Vous serez des égalités

Des appartements de marbre

Des voitures astiquées

Des théories inapplicables

Des somnambules sanguinaires


Et pour dire la parole essentielle

Votre vie sera toujours poussière

Vous la perdrez ainsi

Tandis que vous tueront

Vos enfants loqueteux

En s'amusant


Faites-moi confiance !


*


Né en 1969, Yànnis Antiòkhou a fait des études de médecine. Auteur de cinq recueils, traducteur de Plath, Hugues, Sexton et Akhmatova, fan de Motörhead, Morrisson et Pattie Smith, il se présente comme l'héritier de ses grands aînés grecs, Elỳtis et Livadìtis en tête, ainsi que de certains poètes anglophones contemporains.

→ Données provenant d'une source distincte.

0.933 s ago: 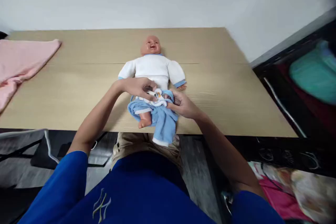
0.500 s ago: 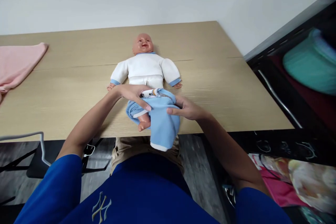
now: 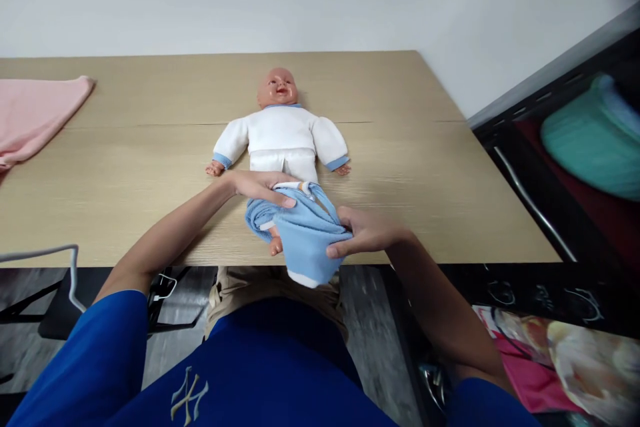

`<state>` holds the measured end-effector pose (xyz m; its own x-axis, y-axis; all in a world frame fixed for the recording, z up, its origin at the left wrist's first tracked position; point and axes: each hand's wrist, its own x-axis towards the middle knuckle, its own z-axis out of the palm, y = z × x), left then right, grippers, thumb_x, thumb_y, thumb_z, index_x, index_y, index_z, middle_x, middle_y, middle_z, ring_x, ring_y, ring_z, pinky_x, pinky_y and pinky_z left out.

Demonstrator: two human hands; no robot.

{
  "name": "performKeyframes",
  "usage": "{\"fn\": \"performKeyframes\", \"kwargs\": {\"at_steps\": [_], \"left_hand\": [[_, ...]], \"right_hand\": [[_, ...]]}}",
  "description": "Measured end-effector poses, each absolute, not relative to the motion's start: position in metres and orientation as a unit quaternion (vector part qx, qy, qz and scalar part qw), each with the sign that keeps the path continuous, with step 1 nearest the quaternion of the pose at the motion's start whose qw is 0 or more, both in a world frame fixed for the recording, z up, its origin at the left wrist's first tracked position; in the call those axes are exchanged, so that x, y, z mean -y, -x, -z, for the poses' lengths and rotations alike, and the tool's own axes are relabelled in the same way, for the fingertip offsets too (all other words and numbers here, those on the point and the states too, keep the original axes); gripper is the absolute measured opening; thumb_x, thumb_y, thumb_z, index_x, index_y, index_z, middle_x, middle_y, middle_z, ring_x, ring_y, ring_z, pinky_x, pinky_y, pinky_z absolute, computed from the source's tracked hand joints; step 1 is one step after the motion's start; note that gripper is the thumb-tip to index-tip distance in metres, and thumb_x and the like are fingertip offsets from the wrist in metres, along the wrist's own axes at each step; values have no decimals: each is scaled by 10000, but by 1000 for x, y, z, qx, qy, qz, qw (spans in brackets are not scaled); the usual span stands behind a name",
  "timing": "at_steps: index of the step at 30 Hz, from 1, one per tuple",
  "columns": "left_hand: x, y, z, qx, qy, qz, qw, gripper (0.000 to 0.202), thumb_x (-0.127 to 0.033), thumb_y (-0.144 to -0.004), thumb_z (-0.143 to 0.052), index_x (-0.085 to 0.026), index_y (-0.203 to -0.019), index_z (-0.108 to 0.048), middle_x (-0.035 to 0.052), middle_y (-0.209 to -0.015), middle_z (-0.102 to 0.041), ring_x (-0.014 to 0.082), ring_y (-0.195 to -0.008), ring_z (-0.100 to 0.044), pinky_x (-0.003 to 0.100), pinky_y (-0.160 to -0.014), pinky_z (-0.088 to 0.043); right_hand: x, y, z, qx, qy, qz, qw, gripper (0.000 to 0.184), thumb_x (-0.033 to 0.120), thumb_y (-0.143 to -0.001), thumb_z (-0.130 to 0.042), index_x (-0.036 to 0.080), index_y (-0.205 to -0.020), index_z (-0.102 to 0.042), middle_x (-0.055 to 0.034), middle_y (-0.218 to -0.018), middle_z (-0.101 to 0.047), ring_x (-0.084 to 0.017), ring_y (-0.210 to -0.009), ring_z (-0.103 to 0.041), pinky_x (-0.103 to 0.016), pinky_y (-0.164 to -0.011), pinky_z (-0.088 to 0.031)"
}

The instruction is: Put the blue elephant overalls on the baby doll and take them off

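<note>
A baby doll (image 3: 283, 130) lies on its back on the table, head away from me, in a white top with blue cuffs. Light blue trousers (image 3: 310, 240) with white hems are bunched around its lower legs. One bare foot (image 3: 275, 245) shows at the left leg opening; the other foot is hidden in the cloth. My left hand (image 3: 267, 188) grips the waistband, thumb on top. Lower and to the right, my right hand (image 3: 363, 232) pinches the side of the trousers, with its fingers inside the fabric. The empty-looking leg hangs past the table's front edge.
A pink cloth (image 3: 35, 117) lies on the left of the wooden table (image 3: 425, 180). To the right stands a dark rack holding a teal basin (image 3: 595, 137), with bagged items (image 3: 575, 360) below. A grey cable (image 3: 45, 253) crosses at the front left.
My right hand has moved slightly down and outward, stretching the trousers' waist opening wider. The cloth covers more of the visible foot. My left hand keeps its grip.
</note>
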<state>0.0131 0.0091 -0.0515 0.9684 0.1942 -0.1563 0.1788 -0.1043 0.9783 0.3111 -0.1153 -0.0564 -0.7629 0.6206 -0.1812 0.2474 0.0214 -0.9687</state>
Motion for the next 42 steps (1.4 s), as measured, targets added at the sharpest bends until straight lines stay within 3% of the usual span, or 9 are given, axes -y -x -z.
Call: {"fn": "performKeyframes", "kwargs": {"at_steps": [5,11,17,23,27,31,34,38,42], "left_hand": [[5,-17,38,-96,-719,87,682,612,-659,-698,-1144,-182,-1000,-906,119,-927,-901,334,-837,-867,435,-776,-759],[8,-19,49,-109,-703,27,702,711,-849,-839,-988,-190,-1095,-910,147,-1032,-908,363,-1005,-890,523,-1009,-762],[0,-18,66,-127,-705,-21,697,764,-873,-943,-885,-163,-1225,-861,140,-1204,-895,339,-1216,-831,499,-1219,-644],[5,-26,59,-120,-745,-17,656,674,-852,-979,-856,-199,-1139,-824,75,-1152,-870,289,-1134,-805,405,-1115,-637],[13,-28,51,-137,-746,-29,651,760,-934,-969,-789,-197,-1152,-802,90,-1141,-867,288,-1097,-802,387,-1006,-650],[31,-32,40,-156,-755,-29,636,629,-761,-865,-968,-199,-1074,-777,54,-991,-836,260,-930,-786,346,-826,-626],[46,-37,36,-196,-769,-42,606,407,-550,-898,-912,-203,-994,-725,26,-876,-789,229,-809,-744,332,-748,-584],[56,-43,38,-277,-831,-87,474,317,-437,-936,-759,-195,-1135,-707,74,-1057,-834,269,-953,-775,371,-869,-599],[65,-47,37,-351,-885,-4,305,394,-437,-1037,-724,-163,-1313,-662,142,-1109,-831,340,-1029,-791,427,-931,-606]], "right_hand": [[117,-311,81,617,312,-670,271,598,676,-946,-977,246,-1347,-866,-49,-1202,-867,-272,-1118,-810,-411,-1056,-677],[126,-307,94,516,380,-701,312,512,683,-1041,-875,248,-1309,-842,-57,-1176,-843,-255,-1096,-775,-380,-1009,-666],[130,-316,90,578,324,-710,239,714,829,-868,-971,217,-1212,-846,-46,-1059,-832,-244,-940,-758,-344,-843,-661],[149,-303,82,496,375,-717,313,811,763,-820,-988,251,-1424,-809,-123,-1367,-877,-392,-1385,-796,-538,-1226,-642],[161,-296,74,460,402,-708,353,807,799,-850,-942,259,-1434,-809,-135,-1451,-872,-417,-1491,-769,-568,-1311,-594],[173,-292,75,508,461,-639,348,870,776,-762,-1031,268,-1431,-807,-132,-1471,-867,-461,-1503,-756,-650,-1318,-597],[183,-281,79,496,549,-538,403,700,700,-867,-983,253,-1381,-822,-141,-1454,-873,-450,-1455,-780,-638,-1300,-616],[191,-267,84,487,616,-432,443,573,624,-963,-852,214,-1363,-817,-159,-1382,-890,-438,-1340,-824,-621,-1251,-645],[195,-263,90,501,645,-403,414,577,590,-974,-809,199,-1398,-801,-170,-1394,-883,-432,-1325,-826,-626,-1251,-632]]}}
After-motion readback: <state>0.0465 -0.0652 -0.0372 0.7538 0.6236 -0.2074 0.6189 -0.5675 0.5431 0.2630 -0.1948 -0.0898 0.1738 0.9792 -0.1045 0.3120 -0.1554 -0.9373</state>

L'anthologie Douze jeunes poètes (publie.net, 2010) nous a fait découvrir sa poésie imprégnée de philosophie, de théologie, de théosophie, où l'autobiographie, moins racontée sans doute que fantasmée, nous parvient portée par un déferlement d'images proches du surréalisme. Les poèmes que voici, plus récents, inédits, écrits après un long silence dans un moment de tumulte intérieur, sont plus obscurs, plus volcaniques et torrentiels encore ; pleins de nuits, de ténèbres, de chutes et de douleurs, mais aussi d'étoiles en feu, ils nous emportent dans leurs tourbillons où mort et vie luttent ou s'enlacent et nous insufflent leur inlassable énergie.